= Assignment =
Write out, from the entries below, exactly the lines that run between the lines holding "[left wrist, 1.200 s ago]" and "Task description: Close", inclusive, and stop there.
── Input data
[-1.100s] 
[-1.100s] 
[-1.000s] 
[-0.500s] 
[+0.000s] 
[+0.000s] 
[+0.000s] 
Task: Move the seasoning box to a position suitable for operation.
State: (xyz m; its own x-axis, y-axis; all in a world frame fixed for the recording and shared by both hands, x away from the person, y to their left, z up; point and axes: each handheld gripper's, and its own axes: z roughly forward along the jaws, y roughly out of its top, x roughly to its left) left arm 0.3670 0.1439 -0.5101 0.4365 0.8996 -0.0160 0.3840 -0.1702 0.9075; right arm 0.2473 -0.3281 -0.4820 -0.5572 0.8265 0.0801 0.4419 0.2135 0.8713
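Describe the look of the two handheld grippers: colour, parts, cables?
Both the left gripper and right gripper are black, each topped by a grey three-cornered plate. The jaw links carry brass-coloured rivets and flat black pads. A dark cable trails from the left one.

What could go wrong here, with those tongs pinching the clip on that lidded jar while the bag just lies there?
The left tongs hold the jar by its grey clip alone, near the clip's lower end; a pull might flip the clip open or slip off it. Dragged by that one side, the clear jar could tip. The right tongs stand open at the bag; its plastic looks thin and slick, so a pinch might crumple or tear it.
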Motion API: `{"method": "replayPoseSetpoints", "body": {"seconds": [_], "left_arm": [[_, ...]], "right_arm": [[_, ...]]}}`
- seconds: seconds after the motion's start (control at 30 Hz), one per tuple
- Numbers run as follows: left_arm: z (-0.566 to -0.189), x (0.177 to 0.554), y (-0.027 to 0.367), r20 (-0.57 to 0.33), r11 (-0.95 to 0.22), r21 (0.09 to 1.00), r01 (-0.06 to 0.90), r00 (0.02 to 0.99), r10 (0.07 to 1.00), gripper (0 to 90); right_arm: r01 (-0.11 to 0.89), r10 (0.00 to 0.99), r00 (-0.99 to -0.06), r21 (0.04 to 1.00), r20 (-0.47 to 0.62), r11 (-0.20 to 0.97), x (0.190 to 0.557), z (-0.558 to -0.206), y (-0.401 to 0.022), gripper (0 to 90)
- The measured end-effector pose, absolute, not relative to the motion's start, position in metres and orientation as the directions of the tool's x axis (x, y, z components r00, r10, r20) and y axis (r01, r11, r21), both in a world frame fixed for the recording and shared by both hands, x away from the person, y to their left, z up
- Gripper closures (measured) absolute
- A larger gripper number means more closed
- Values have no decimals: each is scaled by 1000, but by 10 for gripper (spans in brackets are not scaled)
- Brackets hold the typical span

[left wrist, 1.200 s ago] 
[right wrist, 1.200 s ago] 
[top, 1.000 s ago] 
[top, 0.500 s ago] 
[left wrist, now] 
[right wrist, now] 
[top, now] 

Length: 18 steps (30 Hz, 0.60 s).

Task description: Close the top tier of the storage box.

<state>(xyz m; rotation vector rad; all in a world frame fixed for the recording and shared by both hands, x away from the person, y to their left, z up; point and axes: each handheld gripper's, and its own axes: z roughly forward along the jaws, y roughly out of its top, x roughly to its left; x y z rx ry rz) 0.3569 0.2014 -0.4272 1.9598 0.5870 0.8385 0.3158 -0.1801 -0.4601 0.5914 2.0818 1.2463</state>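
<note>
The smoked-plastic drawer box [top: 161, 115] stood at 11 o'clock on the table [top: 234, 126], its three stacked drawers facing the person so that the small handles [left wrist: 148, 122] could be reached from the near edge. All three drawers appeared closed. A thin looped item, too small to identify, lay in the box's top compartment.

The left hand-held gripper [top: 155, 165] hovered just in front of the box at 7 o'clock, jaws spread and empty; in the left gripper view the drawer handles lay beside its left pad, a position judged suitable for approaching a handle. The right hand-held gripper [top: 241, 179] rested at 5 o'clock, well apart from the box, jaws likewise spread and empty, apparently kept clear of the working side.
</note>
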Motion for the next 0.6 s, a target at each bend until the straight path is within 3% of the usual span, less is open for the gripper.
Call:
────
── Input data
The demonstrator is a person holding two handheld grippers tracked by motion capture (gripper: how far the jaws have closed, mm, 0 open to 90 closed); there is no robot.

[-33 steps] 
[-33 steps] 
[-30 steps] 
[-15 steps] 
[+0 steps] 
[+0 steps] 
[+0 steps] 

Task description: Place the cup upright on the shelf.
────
= Exercise response =
[left wrist, 1.200 s ago] 
[right wrist, 1.200 s ago] 
[top, 1.000 s ago] 
[top, 0.500 s ago] 
[left wrist, now] 
[right wrist, now] 
[top, now] 

Length: 18 steps (30 Hz, 0.60 s).

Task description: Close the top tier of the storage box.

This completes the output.